Le Consortium international pour les droits humains au Congo (CIDHC) a salué les récentes sanctions imposées par les Nations Unies à plusieurs responsables militaires des FARDC, de l’armée burundaise ainsi qu’à des dirigeants de groupes armés opérant dans l’Est de la République démocratique du Congo. L’organisation estime toutefois que ces mesures doivent être accompagnées de véritables enquêtes judiciaires internationales afin de lutter efficacement contre l’impunité.
C’est dans un communiqué de presse lu ce mercredi 8 juillet à Goma, au Nord-Kivu, par Me Jean-Paul Paluku Ngahangondi, au nom du CIDHC, que l’organisation considère que les sanctions adoptées par les Nations Unies constituent « une avancée importante dans la lutte contre l’impunité » et reflètent la gravité des violations des droits humains et du droit international humanitaire qui auraient été commises dans l’Est de la RDC, notamment contre des membres de la communauté Banyamulenge dans la province du Sud-Kivu.
Le CIDHC rappelle avoir publié, ces dernières années, plusieurs rapports d’enquête documentant des violations graves des droits humains dans les provinces du Nord-Kivu et du Sud-Kivu. Selon l’organisation, ces rapports reposent sur des enquêtes de terrain menées auprès des victimes, des témoins directs et d’autres sources d’information, conformément aux standards internationaux en matière de documentation des violations des droits humains.
L’organisation estime que les sanctions onusiennes renforcent la crédibilité du travail mené par les organisations indépendantes de défense des droits humains. Toutefois, elle juge que ces mesures demeurent insuffisantes au regard de la gravité des faits dénoncés.
« Les victimes ont droit à la vérité, à la justice, à la réparation et à des garanties de non-répétition « , souligne le communiqué.
Le CIDHC appelle ainsi les Nations Unies, l’Union africaine, l’Union européenne, les États-Unis ainsi que l’ensemble de la communauté internationale à soutenir l’ouverture d’enquêtes judiciaires indépendantes, impartiales et crédibles afin d’établir les responsabilités individuelles conformément au droit international.

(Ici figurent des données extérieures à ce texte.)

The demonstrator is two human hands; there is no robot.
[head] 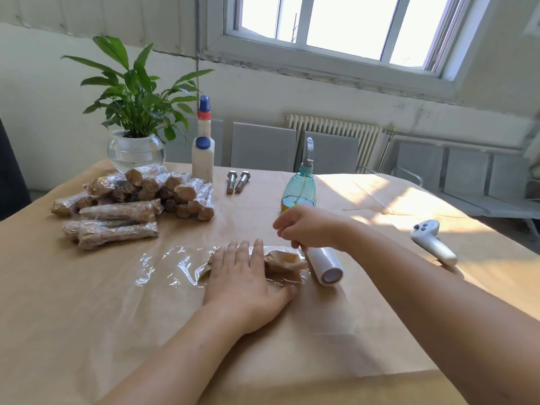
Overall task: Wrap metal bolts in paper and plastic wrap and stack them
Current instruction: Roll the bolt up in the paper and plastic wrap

Elle précise par ailleurs que les investigations ne devraient pas se limiter aux seuls auteurs matériels des violations.
« Si les éléments de preuve démontrent que des responsables civils, militaires ou politiques ont planifié, ordonné, facilité, soutenu ou encouragé la commission de ces violations, ils devraient également répondre de leurs actes devant les juridictions compétentes, quels que soient leur fonction, leur grade ou leur position « , insiste le CIDHC.
À l’issue d’une récente mission d’enquête dans le territoire de Masisi, les équipes de l’organisation déclarent avoir recueilli de nombreux témoignages faisant état d’attaques contre des populations civiles dans plusieurs localités, notamment à Kitchanga, Mushaki et Sake. Selon les informations collectées, des homicides, des violences sexuelles, des pillages, des déplacements forcés, des destructions de biens civils ainsi que des discours de haine figurent parmi les violations présumées documentées.

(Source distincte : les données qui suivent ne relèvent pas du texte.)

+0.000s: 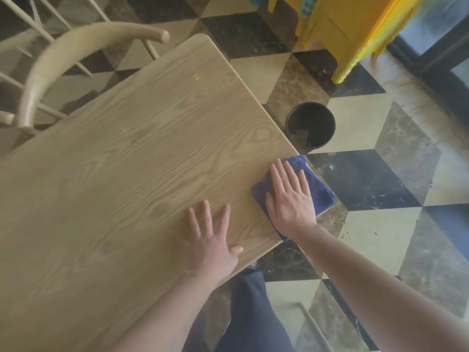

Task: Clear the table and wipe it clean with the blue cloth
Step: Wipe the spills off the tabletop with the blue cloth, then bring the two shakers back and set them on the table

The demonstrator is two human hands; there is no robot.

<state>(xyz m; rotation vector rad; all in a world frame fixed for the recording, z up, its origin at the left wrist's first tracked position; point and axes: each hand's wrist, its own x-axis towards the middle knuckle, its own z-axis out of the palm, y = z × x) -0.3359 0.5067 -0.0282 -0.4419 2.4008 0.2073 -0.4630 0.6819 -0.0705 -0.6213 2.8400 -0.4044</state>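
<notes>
The light wooden table (142,158) fills the left and middle of the view, its top bare. A blue cloth (319,191) lies at the table's right edge, partly hanging over it. My right hand (289,196) presses flat on the cloth with straight fingers. My left hand (213,240) rests flat on the tabletop near the front right corner, fingers spread, apart from the cloth.
A black round bin (311,125) stands on the floor just past the table's right edge. A curved wooden chair (50,69) sits at the table's far left side. Yellow furniture (340,34) stands at the top right on the chequered marble floor (380,224).
</notes>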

Signalons que , le CIDHC à annoncer la finalisation d’un rapport couvrant les événements survenus dans le territoire de Masisi entre janvier 2023 et avril 2024. Ce document, indique-t-il, sera transmis aux mécanismes nationaux et internationaux compétents.
L’organisation affirme également poursuivre ses missions d’enquête dans les territoires de Rutshuru et de Lubero afin de documenter les violations signalées par les populations civiles. Et réaffirme son engagement à contribuer à la lutte contre l’impunité et à défendre les droits des victimes, sans distinction d’appartenance ethnique, politique ou religieuse. Il assure qu’il poursuivra ses actions jusqu’à ce que toute la lumière soit faite sur les violations documentées et que les personnes reconnues responsables par la justice répondent de leurs actes.